I was scouting for a close fishing spot last summer, I went to the rouge river. It was in the Melvindale area near the Ford plant. The pollution was so bad there, very very dirty. I'd hate to fall in there. :yikes:


----------



## fishinthed (Nov 7, 2007)

My friend (who is not a fisher, more or a naturalist) said there apparently is a resident population there. Maybe they were making their way back downstream, got grossed out, and decided to turn back upstream.
.


----------



## Jimbos (Nov 21, 2000)

johnobub said:


> I was scouting for a close fishing spot last summer, I went to the rouge river. It was in the Melvindale area near the Ford plant. The pollution was so bad there, very very dirty. I'd hate to fall in there. :yikes:


What's a occasional turd floating by when your fishing with your good buds? Sounds like a good basis for one of those Budweiser "Great American Hero" radio commercials.:corkysm55


----------



## stinger63 (Nov 25, 2003)

I would be very shocked to see rainbows in the lower rouge but I do know that headwater tribs do have some native populations of trout still.There are small tribs of the rouge near canton but but from what I seen about 6 years ago they were dried up because of a long hot summer with drout conditions.


----------



## RyGuy525 (Mar 17, 2005)

There is a small population of bows in the canton area. You just really have to search


----------



## dobes (Feb 16, 2007)

I know fish do run up there .I live in melvindale and my neighbor takes his son down there to cast sometimes . Last year he was pullin up big walleye one after the other. He didnt keep them but he said it was awsome . If the eyes run up there heavily I'm sure a few steel make the trip also . Seeing that I live soclose I think I'll give it a try in the spring . I'll keep everyone posted when I try it out .


----------



## fishinthed (Nov 7, 2007)

stinger63 said:


> from what I seen about 6 years ago they were dried up because of a long hot summer with drout conditions.
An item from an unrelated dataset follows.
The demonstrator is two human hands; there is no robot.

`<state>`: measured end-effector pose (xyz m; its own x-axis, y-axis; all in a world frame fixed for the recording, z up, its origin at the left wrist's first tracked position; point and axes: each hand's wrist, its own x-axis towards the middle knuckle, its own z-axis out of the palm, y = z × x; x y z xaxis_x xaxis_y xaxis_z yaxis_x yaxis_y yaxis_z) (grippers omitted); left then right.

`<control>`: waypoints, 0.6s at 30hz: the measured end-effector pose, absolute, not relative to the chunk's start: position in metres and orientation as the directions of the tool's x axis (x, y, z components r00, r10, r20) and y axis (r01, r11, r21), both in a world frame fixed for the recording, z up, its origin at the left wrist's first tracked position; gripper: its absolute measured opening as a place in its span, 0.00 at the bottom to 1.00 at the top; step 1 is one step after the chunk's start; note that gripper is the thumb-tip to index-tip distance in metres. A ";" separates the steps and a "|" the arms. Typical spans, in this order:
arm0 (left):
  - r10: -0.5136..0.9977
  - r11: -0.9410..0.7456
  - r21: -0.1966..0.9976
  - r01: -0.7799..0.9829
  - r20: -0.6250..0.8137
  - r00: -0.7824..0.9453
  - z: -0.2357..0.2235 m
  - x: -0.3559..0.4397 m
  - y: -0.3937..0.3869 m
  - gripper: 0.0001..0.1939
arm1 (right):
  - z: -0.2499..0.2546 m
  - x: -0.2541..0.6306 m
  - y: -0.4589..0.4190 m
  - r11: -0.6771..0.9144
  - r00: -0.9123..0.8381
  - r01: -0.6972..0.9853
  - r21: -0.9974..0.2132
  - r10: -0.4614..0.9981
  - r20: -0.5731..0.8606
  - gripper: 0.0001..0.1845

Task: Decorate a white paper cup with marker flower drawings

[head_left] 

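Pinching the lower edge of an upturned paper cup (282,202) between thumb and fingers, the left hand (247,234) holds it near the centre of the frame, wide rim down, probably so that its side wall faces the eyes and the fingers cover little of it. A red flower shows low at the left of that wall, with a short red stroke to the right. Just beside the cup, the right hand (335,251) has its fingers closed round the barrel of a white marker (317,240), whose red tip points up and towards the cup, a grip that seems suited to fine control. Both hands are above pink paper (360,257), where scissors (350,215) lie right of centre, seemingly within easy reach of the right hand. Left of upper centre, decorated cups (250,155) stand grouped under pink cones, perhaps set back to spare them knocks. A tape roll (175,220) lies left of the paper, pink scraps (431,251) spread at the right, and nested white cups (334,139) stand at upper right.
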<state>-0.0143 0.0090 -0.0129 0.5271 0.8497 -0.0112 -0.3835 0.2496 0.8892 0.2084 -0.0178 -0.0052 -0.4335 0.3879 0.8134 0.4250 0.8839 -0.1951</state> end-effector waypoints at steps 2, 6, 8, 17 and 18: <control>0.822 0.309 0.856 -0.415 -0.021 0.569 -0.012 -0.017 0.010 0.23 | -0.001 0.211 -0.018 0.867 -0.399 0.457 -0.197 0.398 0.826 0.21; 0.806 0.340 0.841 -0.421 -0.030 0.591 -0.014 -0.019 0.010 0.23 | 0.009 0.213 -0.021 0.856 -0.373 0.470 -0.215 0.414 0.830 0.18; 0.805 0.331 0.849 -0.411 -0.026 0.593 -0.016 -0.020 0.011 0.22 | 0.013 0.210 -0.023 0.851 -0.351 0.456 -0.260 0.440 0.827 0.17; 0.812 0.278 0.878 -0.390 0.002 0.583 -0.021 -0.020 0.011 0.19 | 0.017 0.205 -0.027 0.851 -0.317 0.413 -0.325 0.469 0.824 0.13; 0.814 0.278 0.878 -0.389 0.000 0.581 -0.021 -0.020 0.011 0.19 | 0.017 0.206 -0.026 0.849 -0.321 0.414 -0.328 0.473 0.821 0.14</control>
That's precisely it. My zoologist friend said that ironically enough, waste water from a treatment plant has helped keep enough water in the streams for the trout to stay. They must be doing a bloody good job of treating the waste water!

*******

She also said there's a sturgeon spawning ground off Zug Island, of all places. 

Times, they are a changin'!


----------



## fishinthed (Nov 7, 2007)

dobes said:


> I know fish do run up there. Seeing that I live soclose I think I'll give it a try in the spring . I'll keep everyone posted when I try it out .


I'll have to do that also, for the novelty of it, as much as anything. I'd hedge my setup to steelhead/salmon-friendly techniques... it would would _really_ rock to catch a big steelhead or king in the Rouge!


----------



## kype138 (Jul 13, 2006)

Take a trip to the dam behind Fairlane Estate in the spring if you don't believe it - you will see steelhead, along with other assorted turd-feeders, trying to jump up the powerhouse dam. You can't fish for them right there, but it's not too far downstream to find an access...


----------



## Frogfish101 (Apr 5, 2007)

It's true...These places are mostly inaccessible or on private property. Do not go tresspassing, but rather ask the farmer/landowner for permission.
If you don't believe me, fine. Less people mucking around my trout holes


----------



## stinger63 (Nov 25, 2003)

> along with other assorted turd-feeder


Can you explain to us just exactly what turd feeders are?


----------



## ESOX (Nov 20, 2000)

My kids caught an itty bitty little brown in a Rouge trib in Farmington Hills. Where there is one.........


----------



## stinger63 (Nov 25, 2003)

I have also seen small trout in that small rouge trib you are talking about.I know theres some developement around there now taking place but it also once held brookies it maybe still does.


----------